In the Illinois Chicago Mission, work went on in full force, although many missionaries spent hours shoveling roofs, driveways, and walks for neighbors. A landlady, not a member of the Church, who had housed missionaries for five years, called Mission President Keith Barber to express her delight at coming home to find her walks and driveway shoveled by missionaries.

“We’ll have a good month this month regardless of the weather,” President Barber said. In one week during the height of the storms, one pair of elders put in twenty-five hours of tracting, twenty-three hours of teaching, and thirty hours of “miscellaneous” helping.

The Church now has fifty-seven missions, with the creation in January of the Alabama Birmingham Mission. It was formed from parts of the existing Georgia Atlanta Mission and Florida Tallahassee Mission. Mission president is William J. Attwool, transferred from the Iran Tehran Mission. Church membership in the new mission is 7,870, with a nonmember population of 2.7 million.

The Logan Temple is being rededicated March 13 through 15 in nine separate dedicatory services. The building has been closed for remodeling for two years, and is open to the public through March 6.

Two Utah men have been called as associate directors for the Temple Square Visitors’ Center in Salt Lake City. They are Dr. Burtis R. Evans, a Salt Lake physician who has been a volunteer guide on Temple Square for more than twenty-three years; and Don L. Christensen, a Bountiful businessman and regional representative, former president of the Denmark Copenhagen Mission. They will serve with Dale R. Curtis, who was appointed director of the visitors’ center in December.

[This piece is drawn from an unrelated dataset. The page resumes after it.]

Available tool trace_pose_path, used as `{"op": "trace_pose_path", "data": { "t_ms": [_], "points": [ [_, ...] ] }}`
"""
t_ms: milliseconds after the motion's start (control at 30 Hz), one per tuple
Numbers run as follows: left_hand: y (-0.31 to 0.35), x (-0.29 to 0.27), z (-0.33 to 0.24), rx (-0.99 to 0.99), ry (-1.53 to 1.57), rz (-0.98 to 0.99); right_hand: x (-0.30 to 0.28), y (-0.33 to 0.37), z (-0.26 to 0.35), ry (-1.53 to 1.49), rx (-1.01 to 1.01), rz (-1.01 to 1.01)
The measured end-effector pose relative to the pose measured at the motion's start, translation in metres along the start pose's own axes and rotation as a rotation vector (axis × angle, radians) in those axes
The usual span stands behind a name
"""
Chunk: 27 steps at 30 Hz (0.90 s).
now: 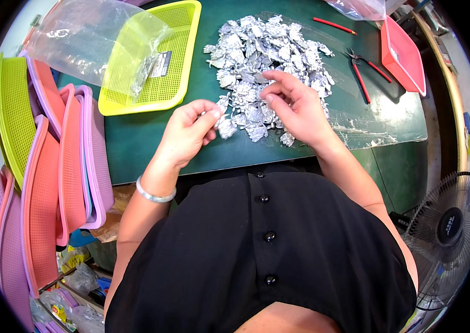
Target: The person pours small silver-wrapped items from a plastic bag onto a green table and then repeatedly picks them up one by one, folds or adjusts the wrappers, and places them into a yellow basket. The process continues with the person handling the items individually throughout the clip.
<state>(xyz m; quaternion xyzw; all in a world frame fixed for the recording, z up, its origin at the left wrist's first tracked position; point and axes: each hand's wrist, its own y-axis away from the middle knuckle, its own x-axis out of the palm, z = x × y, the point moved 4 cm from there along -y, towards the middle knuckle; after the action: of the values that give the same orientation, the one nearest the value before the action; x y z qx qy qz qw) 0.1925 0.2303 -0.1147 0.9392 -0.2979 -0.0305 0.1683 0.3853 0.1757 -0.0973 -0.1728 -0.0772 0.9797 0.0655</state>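
Above the green desk (135,152), the left hand (185,133) pinches a silvery piece (226,128) in its fingers — likely light, stiff, best gripped by its edge — while the right hand (300,114) curls over the pile (268,47), fingers parted.

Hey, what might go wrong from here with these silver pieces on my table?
Loose silver pieces lie near the front edge of the table, so some might get brushed off. The small piece in the left hand could slip. The red-handled pliers lie spread open and might snag the right hand.
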Motion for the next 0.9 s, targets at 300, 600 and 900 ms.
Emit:
{"op": "trace_pose_path", "data": {
  "t_ms": [300,600,900],
  "points": [
    [0.022,-0.069,0.01,0.253,-0.81,-0.492,0.003,-0.027,0.017,0.902,-0.406,-0.135],
    [0.033,-0.052,0.005,0.363,-0.695,-0.592,-0.005,-0.035,0.005,0.726,-0.326,-0.195],
    [0.006,0.002,-0.007,0.298,-0.434,-0.177,0.001,-0.035,0.005,0.759,-0.345,-0.166]
  ]
}}
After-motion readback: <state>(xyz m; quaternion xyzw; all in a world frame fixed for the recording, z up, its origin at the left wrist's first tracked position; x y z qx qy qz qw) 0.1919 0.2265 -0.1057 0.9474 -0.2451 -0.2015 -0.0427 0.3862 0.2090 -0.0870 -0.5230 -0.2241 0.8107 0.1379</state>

It’s a long drive from Duckwater to Ely, Nevada, but that didn’t stop four determined Lamanite teenagers. The four girls—two of them members of the Church—were given an opportunity to sing at stake conference in Ely in December. The drawbacks? No piano, no pianist, long school days (traveling sixty miles one way to school), and seventy-two miles between them and the stake center. Using a cassette tape recording as accompaniment, they practiced for weeks in the home of a missionary couple in Duckwater, Elder Norval and Sister Fay Kitchen. As the Kitchens drove the girls sixty miles to attend sacrament meetings in Lund, Nevada, the girls practiced singing, both coming and going. They practiced after sacrament meeting with a director and accompanist. The eventual performance by Debbie and Harriet Walker, who are members of the Church, and their friends Lisa Groves and Sheila George “touched the hearts of everyone within the sound of their voices,” say Elder and Sister Kitchen.

Elders Jon A. Lloyd and Frank Croese shovel their landlady’s roof after January snowstorms in Illinois. (Photography by Elder Darwin Russen).